╭─ Raw data

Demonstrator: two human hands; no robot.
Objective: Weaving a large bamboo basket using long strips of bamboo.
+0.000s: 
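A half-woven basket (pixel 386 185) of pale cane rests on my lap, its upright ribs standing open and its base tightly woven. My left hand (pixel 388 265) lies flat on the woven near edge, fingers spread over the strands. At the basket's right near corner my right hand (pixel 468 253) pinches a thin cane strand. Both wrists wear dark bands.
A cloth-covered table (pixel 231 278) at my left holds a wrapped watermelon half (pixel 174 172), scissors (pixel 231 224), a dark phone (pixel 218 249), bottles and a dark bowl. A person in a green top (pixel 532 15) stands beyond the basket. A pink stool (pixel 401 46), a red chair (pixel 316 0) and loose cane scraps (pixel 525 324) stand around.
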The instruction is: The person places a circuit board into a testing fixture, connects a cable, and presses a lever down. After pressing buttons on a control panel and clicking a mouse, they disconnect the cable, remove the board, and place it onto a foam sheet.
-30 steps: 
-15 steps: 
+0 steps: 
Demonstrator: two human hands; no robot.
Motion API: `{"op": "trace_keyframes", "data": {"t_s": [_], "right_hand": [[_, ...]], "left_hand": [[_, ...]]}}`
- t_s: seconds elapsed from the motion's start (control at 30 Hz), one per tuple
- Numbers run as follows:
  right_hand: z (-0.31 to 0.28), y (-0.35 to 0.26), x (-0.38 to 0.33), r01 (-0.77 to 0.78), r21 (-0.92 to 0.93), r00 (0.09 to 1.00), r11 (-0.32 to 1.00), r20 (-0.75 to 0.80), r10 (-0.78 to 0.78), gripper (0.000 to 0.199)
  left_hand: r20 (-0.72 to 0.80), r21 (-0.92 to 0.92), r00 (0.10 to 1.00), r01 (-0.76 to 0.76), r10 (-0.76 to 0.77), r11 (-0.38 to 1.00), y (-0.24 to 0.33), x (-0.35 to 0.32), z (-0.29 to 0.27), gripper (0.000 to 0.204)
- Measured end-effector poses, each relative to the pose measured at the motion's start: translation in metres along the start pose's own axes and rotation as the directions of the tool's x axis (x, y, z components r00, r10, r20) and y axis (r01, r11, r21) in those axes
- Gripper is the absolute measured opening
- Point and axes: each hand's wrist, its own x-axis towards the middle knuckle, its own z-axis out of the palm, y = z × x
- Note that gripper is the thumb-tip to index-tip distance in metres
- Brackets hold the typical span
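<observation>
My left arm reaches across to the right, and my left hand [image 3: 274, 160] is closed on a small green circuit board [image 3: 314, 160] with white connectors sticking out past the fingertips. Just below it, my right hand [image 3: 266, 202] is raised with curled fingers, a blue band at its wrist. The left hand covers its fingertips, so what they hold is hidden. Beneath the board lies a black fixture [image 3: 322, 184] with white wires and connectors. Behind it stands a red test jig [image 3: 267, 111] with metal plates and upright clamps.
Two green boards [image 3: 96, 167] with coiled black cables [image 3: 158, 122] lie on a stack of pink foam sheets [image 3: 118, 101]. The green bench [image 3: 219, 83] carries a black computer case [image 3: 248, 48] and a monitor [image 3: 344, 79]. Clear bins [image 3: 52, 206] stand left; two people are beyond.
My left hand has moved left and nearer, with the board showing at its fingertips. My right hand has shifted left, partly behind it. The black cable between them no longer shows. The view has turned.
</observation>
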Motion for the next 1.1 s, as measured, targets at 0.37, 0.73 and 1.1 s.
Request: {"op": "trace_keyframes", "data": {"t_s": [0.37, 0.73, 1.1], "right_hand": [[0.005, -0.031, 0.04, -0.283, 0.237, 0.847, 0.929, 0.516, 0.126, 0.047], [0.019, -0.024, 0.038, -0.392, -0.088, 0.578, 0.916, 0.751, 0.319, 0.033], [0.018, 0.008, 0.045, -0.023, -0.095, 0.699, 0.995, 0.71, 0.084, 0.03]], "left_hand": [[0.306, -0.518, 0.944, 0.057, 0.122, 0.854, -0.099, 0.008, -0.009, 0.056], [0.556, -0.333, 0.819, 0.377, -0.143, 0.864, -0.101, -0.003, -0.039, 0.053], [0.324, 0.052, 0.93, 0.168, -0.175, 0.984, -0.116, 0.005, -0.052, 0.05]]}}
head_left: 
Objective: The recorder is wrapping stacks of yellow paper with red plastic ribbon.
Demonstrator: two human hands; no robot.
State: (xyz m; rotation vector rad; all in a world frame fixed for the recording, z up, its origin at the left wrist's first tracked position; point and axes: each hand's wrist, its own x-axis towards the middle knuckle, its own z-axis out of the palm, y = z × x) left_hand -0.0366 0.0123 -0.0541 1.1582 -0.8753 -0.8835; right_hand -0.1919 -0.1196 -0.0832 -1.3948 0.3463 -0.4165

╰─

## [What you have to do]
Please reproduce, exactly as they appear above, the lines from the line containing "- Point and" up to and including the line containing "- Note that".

## [The answer]
- Point and axes: each hand's wrist, its own x-axis towards the middle knuckle, its own z-axis out of the palm, y = z × x
- Note that gripper is the thumb-tip to index-tip distance in metres

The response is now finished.